= Exercise prompt =
Images should be omitted while the rest of the data is duplicated exactly.

= Supplied information =
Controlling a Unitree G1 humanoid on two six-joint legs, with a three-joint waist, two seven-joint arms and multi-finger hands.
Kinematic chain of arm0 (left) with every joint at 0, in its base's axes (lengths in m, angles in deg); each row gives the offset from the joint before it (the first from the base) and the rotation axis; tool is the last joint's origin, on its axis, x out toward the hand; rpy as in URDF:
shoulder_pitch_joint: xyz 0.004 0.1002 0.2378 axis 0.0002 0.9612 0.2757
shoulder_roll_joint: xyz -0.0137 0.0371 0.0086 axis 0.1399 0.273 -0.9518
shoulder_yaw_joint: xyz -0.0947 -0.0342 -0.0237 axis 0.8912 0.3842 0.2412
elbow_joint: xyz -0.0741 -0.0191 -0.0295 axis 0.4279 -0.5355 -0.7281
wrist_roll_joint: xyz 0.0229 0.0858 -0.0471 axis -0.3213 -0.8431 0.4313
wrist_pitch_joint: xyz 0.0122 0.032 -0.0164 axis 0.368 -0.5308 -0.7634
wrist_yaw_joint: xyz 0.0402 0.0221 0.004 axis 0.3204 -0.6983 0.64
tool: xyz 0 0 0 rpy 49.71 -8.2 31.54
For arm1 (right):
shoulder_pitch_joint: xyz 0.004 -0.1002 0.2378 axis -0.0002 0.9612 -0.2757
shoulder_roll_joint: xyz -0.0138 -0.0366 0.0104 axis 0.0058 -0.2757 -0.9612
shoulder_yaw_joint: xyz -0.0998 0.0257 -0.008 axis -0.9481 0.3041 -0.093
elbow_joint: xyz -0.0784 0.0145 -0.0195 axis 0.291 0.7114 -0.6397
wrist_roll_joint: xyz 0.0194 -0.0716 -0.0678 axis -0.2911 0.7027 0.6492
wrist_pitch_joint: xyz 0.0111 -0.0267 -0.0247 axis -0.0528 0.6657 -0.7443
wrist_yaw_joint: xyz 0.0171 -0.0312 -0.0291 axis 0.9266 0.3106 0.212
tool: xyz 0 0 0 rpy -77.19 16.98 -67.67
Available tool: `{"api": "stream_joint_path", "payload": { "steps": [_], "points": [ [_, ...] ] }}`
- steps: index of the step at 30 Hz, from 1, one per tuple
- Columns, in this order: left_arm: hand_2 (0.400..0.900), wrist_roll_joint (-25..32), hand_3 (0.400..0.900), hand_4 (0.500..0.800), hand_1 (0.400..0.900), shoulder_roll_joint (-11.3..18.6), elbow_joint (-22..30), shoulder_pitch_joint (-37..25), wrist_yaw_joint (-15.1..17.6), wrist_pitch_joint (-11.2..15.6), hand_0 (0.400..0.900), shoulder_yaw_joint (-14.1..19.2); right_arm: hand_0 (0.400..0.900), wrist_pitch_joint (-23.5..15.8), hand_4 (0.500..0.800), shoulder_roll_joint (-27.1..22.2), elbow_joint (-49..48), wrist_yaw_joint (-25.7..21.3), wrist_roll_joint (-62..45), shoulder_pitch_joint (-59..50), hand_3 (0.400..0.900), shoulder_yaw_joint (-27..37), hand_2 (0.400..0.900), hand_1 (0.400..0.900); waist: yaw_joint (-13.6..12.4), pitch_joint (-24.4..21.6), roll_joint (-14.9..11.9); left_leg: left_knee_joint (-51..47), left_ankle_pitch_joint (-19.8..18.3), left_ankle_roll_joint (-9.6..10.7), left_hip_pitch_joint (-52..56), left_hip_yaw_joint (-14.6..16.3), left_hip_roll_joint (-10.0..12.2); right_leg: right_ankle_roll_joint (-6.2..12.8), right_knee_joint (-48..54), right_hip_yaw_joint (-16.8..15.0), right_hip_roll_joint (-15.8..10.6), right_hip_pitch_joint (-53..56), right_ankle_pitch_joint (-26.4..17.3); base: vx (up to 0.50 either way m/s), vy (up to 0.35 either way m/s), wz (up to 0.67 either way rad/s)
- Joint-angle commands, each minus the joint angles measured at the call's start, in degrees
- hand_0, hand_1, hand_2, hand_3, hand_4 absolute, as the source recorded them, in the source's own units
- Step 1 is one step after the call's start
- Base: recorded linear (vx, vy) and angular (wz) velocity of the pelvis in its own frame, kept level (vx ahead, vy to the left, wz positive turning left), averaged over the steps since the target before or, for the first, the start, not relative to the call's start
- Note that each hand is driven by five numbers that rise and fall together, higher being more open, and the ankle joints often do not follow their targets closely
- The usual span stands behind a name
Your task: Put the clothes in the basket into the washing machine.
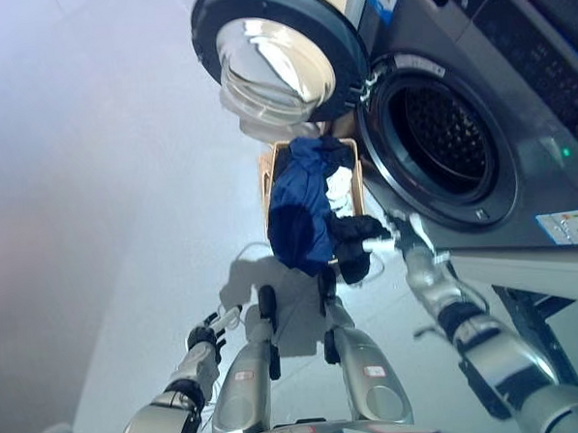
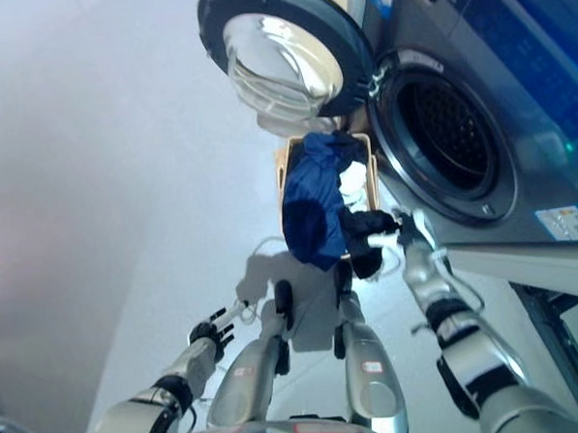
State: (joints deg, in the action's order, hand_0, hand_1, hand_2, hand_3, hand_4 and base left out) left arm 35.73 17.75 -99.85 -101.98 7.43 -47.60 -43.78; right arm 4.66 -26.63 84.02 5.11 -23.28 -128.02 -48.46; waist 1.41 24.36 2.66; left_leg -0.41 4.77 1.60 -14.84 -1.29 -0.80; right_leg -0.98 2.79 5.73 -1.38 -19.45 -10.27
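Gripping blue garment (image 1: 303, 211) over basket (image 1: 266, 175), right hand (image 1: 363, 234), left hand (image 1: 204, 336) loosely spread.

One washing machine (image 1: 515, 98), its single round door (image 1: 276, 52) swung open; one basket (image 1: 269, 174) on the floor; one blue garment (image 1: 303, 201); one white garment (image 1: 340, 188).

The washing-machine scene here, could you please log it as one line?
right hand: shut on blue garment over basket | left hand: open, idle, low | washing machine door: open | drum: no clothes visible
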Motion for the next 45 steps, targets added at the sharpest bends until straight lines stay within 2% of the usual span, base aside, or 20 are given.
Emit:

= Task answer =
Controlling a Unitree G1 humanoid on two six-joint legs, with a three-joint waist, two seven-joint arms and multi-finger hands.
Kinematic chain of arm0 (left) with every joint at 0, in its base's axes (lengths in m, angles in deg); each row gives the offset from the joint before it (the first from the base) and the rotation axis; tool is the last joint's origin, on its axis, x out toward the hand; rpy as in URDF:
shoulder_pitch_joint: xyz 0.004 0.1002 0.2378 axis 0.0002 0.9612 0.2757
shoulder_roll_joint: xyz -0.0137 0.0371 0.0086 axis 0.1399 0.273 -0.9518
shoulder_yaw_joint: xyz -0.0947 -0.0342 -0.0237 axis 0.8912 0.3842 0.2412
elbow_joint: xyz -0.0741 -0.0191 -0.0295 axis 0.4279 -0.5355 -0.7281
wrist_roll_joint: xyz 0.0229 0.0858 -0.0471 axis -0.3213 -0.8431 0.4313
wrist_pitch_joint: xyz 0.0122 0.032 -0.0164 axis 0.368 -0.5308 -0.7634
wrist_yaw_joint: xyz 0.0402 0.0221 0.004 axis 0.3204 -0.6983 0.64
tool: xyz 0 0 0 rpy 49.71 -8.2 31.54
For arm1 (right):
shoulder_pitch_joint: xyz 0.004 -0.1002 0.2378 axis -0.0002 0.9612 -0.2757
shoulder_roll_joint: xyz -0.0138 -0.0366 0.0104 axis 0.0058 -0.2757 -0.9612
shoulder_yaw_joint: xyz -0.0998 0.0257 -0.008 axis -0.9481 0.3041 -0.093
elbow_joint: xyz -0.0784 0.0145 -0.0195 axis 0.291 0.7114 -0.6397
wrist_roll_joint: xyz 0.0194 -0.0716 -0.0678 axis -0.2911 0.7027 0.6492
wrist_pitch_joint: xyz 0.0111 -0.0267 -0.0247 axis -0.0528 0.6657 -0.7443
wrist_yaw_joint: xyz 0.0171 -0.0312 -0.0291 axis 0.9266 0.3106 0.212
tool: xyz 0 0 0 rpy -77.19 16.98 -67.67
Available tool: `{"api": "stream_joint_path", "payload": { "steps": [_], "points": [ [_, ...] ] }}`
- steps: index of the step at 30 Hz, from 1, one per tuple
- Columns, in this order: left_arm: hand_2 (0.400..0.900), wrist_roll_joint (-25..32), hand_3 (0.400..0.900), hand_4 (0.500..0.800), hand_1 (0.400..0.900), shoulder_roll_joint (-11.3..18.6), elbow_joint (-22..30), shoulder_pitch_joint (-37..25), wrist_yaw_joint (-15.1..17.6), wrist_pitch_joint (-11.2..15.6), hand_0 (0.400..0.900), shoulder_yaw_joint (-14.1..19.2); right_arm: hand_0 (0.400..0.900), wrist_pitch_joint (-23.5..15.8), hand_4 (0.500..0.800), shoulder_roll_joint (-27.1..22.2), elbow_joint (-49..48), wrist_yaw_joint (-25.7..21.3), wrist_roll_joint (-62..45), shoulder_pitch_joint (-59..50), hand_3 (0.400..0.900), shoulder_yaw_joint (-27..37), hand_2 (0.400..0.900), hand_1 (0.400..0.900); waist: yaw_joint (-13.6..12.4), pitch_joint (-24.4..21.6), roll_joint (-14.9..11.9); left_leg: left_knee_joint (-51..47), left_ankle_pitch_joint (-19.8..18.3), left_ankle_roll_joint (-9.6..10.7), left_hip_pitch_joint (-52..56), left_hip_yaw_joint (-14.6..16.3), left_hip_roll_joint (-10.0..12.2); right_leg: right_ankle_roll_joint (-6.2..12.8), right_knee_joint (-48..54), right_hip_yaw_joint (-16.8..15.0), right_hip_roll_joint (-15.8..10.6), right_hip_pitch_joint (-53..56), right_ankle_pitch_joint (-26.4..17.3); base: vx (up to 0.50 either way m/s), vy (up to 0.35 either way m/s), wz (up to 0.67 either way rad/s)
- Joint-angle commands, each minus the joint angles measured at the call's start, in degrees
- hand_0, hand_1, hand_2, hand_3, hand_4 absolute, as the source recorded them, in the source's own units
- Step 1 is one step after the call's start
- Base: recorded linear (vx, vy) and angular (wz) velocity of the pelvis in its own frame, kept level (vx ahead, vy to the left, wz positive turning left), averaged over the steps since the target before or, for the first, the start, not relative to the call's start
- Note that each hand is driven by five numbers that rise and fall together, higher being more open, and the ankle joints often do not follow their targets closely
- The usual span stands behind a name
Your task: Put the clothes in the basket into the washing machine.
State: (joints deg, in the action's order, hand_0, hand_1, hand_2, hand_3, hand_4 and base left out) left arm 35.73 17.75 -99.85 -101.98 7.43 -47.60 -43.78; right arm 4.66 -26.63 84.02 5.11 -23.28 -128.02 -48.46; waist 1.41 24.36 2.66; left_leg -0.41 4.77 1.60 -14.84 -1.29 -0.80; right_leg -0.98 2.79 5.73 -1.38 -19.45 -10.27
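Gripping blue garment (image 1: 303, 211) over basket (image 1: 266, 175), right hand (image 1: 363, 234), left hand (image 1: 204, 336) loosely spread.

One washing machine (image 1: 515, 98), its single round door (image 1: 276, 52) swung open; one basket (image 1: 269, 174) on the floor; one blue garment (image 1: 303, 201); one white garment (image 1: 340, 188).

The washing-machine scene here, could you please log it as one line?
right hand: shut on blue garment over basket | left hand: open, idle, low | washing machine door: open | drum: no clothes visible
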Motion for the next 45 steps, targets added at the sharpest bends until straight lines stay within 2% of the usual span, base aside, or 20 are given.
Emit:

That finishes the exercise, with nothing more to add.